Having an adverse childhood experience needs the artist’s professional advice to be treated carefully. Different ways to support these people include:

  • Eat a balanced diet that contains almost all types of nutrients in enough quantity.
  • Find space to talk openly about concerns with a parent or guardian. 
  • Perform physical exercise at least for 30 minutes a day to offset all types of stressors.
  • Get enough sleep in a comfortable and calm environment.
  • Learn the skill to shut down and relax by engaging yourself in a gentle hobby in leisure time.

All these tips can help you make a child feel safe and cared for. Try to learn about the stress signals related to your child so that you may help them to cope with the stressors and toxic stress.
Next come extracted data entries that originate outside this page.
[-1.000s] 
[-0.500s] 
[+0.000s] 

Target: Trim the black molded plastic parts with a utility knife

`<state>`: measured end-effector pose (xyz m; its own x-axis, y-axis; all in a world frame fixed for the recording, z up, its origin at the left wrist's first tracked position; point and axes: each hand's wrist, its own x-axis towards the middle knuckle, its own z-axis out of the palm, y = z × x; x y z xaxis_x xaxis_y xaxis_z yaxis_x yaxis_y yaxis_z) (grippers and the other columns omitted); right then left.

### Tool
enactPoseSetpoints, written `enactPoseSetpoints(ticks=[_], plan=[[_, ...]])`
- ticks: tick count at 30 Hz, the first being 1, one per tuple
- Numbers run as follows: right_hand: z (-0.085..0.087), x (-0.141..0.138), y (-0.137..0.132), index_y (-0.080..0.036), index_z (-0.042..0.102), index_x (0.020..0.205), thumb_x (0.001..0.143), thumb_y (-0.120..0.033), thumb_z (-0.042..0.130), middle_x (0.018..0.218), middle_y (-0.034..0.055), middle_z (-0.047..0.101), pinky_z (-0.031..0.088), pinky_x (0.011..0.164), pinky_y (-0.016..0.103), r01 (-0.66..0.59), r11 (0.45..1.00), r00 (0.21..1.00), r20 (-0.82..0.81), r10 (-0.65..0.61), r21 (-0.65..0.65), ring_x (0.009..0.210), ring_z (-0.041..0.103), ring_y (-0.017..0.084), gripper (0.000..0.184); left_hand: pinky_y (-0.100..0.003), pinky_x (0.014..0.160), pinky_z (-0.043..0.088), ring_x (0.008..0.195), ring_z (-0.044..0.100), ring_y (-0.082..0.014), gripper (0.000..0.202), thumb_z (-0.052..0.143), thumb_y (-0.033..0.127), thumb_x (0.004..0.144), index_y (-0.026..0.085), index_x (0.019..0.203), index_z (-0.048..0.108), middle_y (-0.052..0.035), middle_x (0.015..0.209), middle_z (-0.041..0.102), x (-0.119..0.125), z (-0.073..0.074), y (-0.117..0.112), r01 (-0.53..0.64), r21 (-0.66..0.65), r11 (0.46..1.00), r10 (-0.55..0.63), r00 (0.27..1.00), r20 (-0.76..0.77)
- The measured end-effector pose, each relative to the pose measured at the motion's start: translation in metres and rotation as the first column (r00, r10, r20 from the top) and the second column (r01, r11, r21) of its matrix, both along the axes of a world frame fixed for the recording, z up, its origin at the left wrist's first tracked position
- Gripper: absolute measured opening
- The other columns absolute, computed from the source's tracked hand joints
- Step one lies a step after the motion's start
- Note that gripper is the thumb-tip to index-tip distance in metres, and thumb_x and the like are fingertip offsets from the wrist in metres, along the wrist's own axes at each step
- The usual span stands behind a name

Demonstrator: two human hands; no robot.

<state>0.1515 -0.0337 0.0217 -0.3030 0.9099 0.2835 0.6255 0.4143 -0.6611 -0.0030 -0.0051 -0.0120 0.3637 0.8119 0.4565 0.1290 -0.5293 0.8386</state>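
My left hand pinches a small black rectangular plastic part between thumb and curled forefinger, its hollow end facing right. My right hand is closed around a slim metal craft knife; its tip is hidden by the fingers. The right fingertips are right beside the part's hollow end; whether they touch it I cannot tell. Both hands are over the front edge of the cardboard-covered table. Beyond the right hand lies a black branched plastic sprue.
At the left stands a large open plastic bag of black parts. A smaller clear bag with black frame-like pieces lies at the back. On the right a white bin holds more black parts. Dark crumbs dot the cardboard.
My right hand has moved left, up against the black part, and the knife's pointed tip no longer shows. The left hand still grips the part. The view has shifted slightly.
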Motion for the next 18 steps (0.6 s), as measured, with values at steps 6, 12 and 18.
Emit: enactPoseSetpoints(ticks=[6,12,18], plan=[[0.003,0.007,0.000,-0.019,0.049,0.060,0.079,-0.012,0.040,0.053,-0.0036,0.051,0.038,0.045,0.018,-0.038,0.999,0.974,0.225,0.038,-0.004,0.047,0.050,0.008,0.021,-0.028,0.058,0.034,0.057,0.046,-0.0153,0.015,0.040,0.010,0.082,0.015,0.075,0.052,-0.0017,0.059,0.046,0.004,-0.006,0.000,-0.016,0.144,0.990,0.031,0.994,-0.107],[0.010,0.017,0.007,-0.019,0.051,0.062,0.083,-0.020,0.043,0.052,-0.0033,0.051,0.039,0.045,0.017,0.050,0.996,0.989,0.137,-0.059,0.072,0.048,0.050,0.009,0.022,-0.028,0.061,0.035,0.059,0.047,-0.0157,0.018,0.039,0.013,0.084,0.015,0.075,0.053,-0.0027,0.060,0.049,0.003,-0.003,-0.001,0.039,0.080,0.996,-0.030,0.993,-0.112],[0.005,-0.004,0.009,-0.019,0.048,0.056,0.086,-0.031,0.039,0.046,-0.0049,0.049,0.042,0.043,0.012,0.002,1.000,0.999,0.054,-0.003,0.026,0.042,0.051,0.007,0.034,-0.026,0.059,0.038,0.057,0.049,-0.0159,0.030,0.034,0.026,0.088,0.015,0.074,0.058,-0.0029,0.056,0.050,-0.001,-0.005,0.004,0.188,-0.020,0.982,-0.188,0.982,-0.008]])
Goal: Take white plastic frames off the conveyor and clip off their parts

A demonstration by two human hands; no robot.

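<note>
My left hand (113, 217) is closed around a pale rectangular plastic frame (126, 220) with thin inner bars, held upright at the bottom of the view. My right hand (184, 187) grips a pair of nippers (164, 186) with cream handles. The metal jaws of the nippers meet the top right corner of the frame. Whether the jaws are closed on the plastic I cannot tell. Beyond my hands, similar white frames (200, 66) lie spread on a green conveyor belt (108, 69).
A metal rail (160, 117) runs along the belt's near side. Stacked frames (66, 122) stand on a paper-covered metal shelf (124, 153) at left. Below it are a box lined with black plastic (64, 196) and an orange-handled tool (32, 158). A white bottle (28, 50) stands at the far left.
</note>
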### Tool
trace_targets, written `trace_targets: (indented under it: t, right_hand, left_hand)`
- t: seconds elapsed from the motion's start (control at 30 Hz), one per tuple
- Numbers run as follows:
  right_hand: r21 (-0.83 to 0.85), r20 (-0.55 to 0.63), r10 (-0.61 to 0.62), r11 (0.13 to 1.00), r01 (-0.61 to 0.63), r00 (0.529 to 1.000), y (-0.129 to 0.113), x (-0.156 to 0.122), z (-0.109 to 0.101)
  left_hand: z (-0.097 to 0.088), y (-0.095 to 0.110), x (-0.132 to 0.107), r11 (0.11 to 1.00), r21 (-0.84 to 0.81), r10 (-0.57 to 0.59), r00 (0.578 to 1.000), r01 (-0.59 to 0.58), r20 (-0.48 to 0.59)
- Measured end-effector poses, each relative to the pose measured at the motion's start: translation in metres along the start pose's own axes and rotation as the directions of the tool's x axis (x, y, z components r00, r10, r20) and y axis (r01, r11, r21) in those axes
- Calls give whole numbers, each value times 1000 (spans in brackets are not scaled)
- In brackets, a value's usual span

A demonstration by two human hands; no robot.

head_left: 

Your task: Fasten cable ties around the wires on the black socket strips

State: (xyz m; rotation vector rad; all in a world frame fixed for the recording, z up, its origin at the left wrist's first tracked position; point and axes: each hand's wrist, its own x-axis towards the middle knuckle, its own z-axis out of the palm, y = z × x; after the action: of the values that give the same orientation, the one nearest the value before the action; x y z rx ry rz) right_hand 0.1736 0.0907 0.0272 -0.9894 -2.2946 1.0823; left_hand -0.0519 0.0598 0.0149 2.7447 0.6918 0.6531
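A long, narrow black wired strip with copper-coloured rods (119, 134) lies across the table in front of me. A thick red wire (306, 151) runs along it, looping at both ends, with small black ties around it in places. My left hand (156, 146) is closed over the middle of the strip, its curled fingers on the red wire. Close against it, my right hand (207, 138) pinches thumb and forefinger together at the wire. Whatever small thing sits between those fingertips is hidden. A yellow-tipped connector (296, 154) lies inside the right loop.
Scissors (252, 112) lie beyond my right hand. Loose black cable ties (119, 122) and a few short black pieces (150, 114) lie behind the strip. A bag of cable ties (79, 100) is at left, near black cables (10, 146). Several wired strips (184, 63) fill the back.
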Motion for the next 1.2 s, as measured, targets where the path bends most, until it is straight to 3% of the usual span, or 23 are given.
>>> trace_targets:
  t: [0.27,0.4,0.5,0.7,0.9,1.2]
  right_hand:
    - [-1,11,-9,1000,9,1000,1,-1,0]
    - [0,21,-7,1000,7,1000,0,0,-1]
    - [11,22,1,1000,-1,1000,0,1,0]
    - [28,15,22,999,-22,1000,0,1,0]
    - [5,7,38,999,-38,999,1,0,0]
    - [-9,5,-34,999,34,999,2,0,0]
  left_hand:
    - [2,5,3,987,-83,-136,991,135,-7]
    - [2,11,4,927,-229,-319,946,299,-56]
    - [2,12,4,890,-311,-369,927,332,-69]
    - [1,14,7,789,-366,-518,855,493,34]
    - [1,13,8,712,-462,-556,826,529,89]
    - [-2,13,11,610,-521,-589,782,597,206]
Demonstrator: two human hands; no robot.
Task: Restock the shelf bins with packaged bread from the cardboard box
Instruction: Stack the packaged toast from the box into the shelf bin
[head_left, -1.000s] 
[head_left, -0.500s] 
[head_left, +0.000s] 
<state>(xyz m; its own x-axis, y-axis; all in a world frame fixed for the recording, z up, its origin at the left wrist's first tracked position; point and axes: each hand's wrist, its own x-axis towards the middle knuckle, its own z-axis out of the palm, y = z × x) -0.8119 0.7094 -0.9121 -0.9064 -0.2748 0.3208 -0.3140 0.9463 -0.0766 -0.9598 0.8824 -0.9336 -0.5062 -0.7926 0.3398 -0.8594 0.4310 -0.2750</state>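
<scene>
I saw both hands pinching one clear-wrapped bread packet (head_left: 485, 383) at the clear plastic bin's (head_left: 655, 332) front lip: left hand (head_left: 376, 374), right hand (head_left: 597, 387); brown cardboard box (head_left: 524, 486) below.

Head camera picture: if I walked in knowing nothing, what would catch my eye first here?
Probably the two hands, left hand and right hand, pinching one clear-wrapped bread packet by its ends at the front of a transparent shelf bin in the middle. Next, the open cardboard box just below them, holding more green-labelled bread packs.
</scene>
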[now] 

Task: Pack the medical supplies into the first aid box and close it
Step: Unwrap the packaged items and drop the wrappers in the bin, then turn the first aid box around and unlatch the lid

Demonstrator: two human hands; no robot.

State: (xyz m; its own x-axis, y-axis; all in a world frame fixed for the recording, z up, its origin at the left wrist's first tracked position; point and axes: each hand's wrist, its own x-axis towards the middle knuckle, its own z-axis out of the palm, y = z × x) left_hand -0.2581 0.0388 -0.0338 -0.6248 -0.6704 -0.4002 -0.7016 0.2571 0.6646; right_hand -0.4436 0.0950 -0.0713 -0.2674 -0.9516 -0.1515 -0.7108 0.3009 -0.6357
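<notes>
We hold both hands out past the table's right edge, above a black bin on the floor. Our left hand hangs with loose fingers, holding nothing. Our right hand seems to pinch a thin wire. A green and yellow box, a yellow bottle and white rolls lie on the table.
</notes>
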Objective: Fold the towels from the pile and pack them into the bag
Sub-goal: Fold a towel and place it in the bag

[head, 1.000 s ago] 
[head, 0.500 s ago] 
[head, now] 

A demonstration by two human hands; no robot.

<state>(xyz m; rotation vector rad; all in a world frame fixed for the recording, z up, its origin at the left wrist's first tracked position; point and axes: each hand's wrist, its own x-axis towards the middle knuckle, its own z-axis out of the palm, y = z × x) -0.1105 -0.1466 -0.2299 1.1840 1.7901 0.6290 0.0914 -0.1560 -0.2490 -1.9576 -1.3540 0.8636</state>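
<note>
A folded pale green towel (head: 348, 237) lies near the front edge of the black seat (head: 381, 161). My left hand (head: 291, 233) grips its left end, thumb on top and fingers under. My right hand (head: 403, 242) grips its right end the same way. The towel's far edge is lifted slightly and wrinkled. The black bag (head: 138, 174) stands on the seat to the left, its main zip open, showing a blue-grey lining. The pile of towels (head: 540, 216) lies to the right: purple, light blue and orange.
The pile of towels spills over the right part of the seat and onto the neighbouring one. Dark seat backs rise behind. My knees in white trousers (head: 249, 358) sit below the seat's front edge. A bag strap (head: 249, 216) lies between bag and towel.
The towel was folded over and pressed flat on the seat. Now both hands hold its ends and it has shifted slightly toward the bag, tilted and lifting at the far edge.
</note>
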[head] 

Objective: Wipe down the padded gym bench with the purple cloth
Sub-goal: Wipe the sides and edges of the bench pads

Top Tips to Relieve Stress

The most effective way to relieve your stress is to pause everything for some time. Yes, whenever you need to get relaxed as a coping response to toxic stress, you should take a moment and leave all activities for sometime. Spending time with yourself without thinking about harsh realities of life can help your body and mind to get relaxed.

Some important strategies that can help you include:

  • Practice mindfulness and min-body yoga poses.
  • Register your physical body reactions while noticing if your breath constricts. 
  • Princess your thoughts, feelings and emotions, no matter how painful these are.
  • Safeguarding your sleep habits as a sound and uninterrupted sleep schedule helps you regulate your metabolism, memory retention and learning skills. It also helps grow your dendrites in the brain that eventually helps in building strong coordination between your brain and other body organs.
  • Incorporate physical activities in the form of light exercise to improve your physical health.

Adding these activities to your daily routine can promote a low-stress life. These activities help your brain to rewire itself back to a healthy state of functioning. 

How to Reverse the Effects of Toxic Stress?

The brain is a resilient organ and tries hard to stop the occurrence of neural changes that stress causes. In this fight the brain often gets succeeded and bounces back from stress. Thus it is true that some stress management techniques can help your brain to reverse its impacts:

  • Mitigating stressful tasks with other people and asking for help.
  • Apply some body scanning techniques.
  • Get support from loved ones and friends.
  • Maintain healthy relationships.
  • Talk therapy with a professional psychiatrist.
  • Deep breathing exercises.

These techniques may help you tackle toxic stress in the moment so that you may be able to deal with your stress when it happens in future.

Conclusion

Getting ahead of toxic stress can become easy, if you build healthy and sustainable habits and practices that help you manage dress and reduce its harmful effects.

Whenever you go through stressful situations, you need caregivers who act as a buffer and provide you support and comfort. The techniques may help reduce pressure and negative effects on your mind and body. 

In case you don’t receive proper attention or care, you may be struck into toxic stress. Therefore, being felt safe and cared for is important to reverse the effects of toxic stress. Taking some time to learn about the stress signals and triggers may help you understand how you can cope with and let go of stressors.

Hira Shabbir

Hey, I'm Hira shabbir. An experienced content writer who is providing quality SEO content to clients, from the past 2 years. I have been a biology and English teacher from the past 20 years, which gives me an edge in providing quality content.

Hira Shabbir
Hey, I'm Hira shabbir. An experienced content writer who is providing quality SEO content to clients, from the past 2 years. I have been a biology and English teacher from the past 20 years, which gives me an edge in providing quality content.